C'est, fidèles, sur cette doctrine toute évangélique que j'établirai aujourd'hui la dévotion de la sainte Vierge , pour laquelle nous sommes ici assemblés. Et pour expliquer clairement et par une méthode facile cette vérité importante, je réduis tout ce discours à deux points, que je vous prie d'imprimer en votre mémoire. Deux grandes choses étaient nécessaires pour faire naître le peuple nouveau, et nous rendre enfants de Dieu par la grâce : il fallait que nous fussions adoptés, il fallait que nous fussions rachetés. Car puisque nous sommes étrangers à Dieu, comment deviendrions-nous ses enfants, si sa bonté ne nous adoptait?

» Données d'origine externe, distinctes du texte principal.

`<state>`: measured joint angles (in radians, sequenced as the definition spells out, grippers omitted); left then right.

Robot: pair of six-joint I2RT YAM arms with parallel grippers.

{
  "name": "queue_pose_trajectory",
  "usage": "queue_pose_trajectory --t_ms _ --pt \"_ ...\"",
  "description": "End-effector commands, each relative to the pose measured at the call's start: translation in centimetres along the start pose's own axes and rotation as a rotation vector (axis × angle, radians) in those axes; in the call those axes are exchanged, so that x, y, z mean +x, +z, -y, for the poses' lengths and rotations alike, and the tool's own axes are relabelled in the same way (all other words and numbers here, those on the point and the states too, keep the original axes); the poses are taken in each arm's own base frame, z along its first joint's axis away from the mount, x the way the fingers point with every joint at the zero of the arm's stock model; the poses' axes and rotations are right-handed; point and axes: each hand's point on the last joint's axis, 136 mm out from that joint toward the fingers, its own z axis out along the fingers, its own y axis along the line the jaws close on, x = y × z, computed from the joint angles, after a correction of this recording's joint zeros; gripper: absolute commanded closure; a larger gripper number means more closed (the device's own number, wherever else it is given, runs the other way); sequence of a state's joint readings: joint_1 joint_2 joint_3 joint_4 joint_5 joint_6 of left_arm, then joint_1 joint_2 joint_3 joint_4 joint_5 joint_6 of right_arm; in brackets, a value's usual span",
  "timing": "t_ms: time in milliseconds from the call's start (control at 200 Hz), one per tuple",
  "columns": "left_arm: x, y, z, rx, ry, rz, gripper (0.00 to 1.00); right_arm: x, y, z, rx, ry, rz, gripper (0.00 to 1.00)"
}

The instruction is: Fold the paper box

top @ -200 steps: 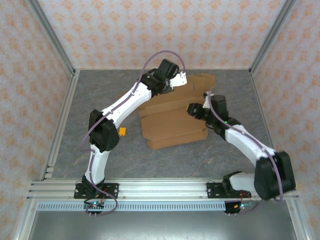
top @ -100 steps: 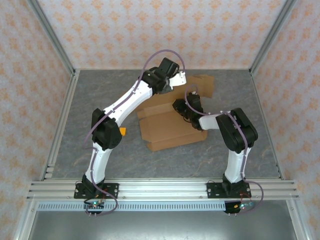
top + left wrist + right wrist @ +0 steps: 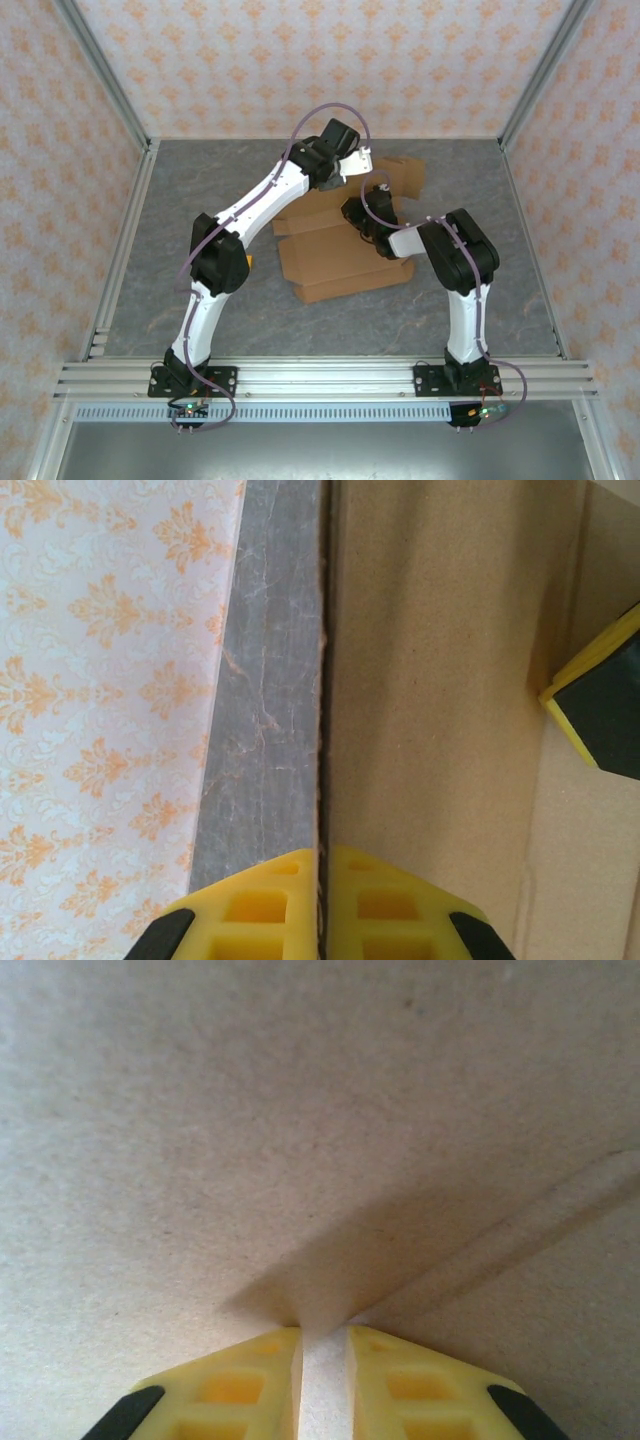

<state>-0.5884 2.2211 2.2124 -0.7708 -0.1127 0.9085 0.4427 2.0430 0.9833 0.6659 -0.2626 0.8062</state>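
Pinching the paper box (image 3: 330, 262) in my left gripper (image 3: 322, 855) and right gripper (image 3: 323, 1335), gonna crease slow, no yanking or it tears.

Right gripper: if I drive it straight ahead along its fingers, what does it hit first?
The right gripper would meet the paper box first. A brown cardboard panel lies directly ahead of its fingertips in the wrist view. It looks very close, though the depth is hard to judge.
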Motion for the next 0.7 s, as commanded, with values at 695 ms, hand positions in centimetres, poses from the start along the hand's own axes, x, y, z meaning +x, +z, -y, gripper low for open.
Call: queue_pose_trajectory --t_ms 695 --pt "0.7 1.6 1.0 -0.021 -0.028 -0.022 1.00 -1.5 -3.4 0.1 0.106 0.023 -0.081 0.69"
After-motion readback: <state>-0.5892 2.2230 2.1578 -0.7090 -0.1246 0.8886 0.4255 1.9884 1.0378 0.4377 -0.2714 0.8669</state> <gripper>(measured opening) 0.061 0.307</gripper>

Et puisque le crime du premier homme nous avait vendus à Satan , comment serions-nous rendus au Père éternel, si le sang de son Fils ne nous rachetait? Et donc pour nous faire les enfants de Dieu, il faut nécessairement qu'un Dieu nous adopte, et il faut aussi qu'un Dieu nous rachète. Comment sommes-nous adoptés? Par l'amour du Père éternel. Comment sommes-nous rachetés ? Par la mort et les souffrances du Fils. Le principe de notre adoption, c'est l'amour du Père éternel, et la raison en est évidente. Car puisque ce n'est pas la nature qui nous donne à Dieu comme enfants, il s'ensuit manifestement que c'est son amour qui nous a choisis. Mais si nous avons besoin de l'amour du Père pour devenir enfants d'adoption,

 

(a) Var. : Et toute l'universalité des enfants de Dieu.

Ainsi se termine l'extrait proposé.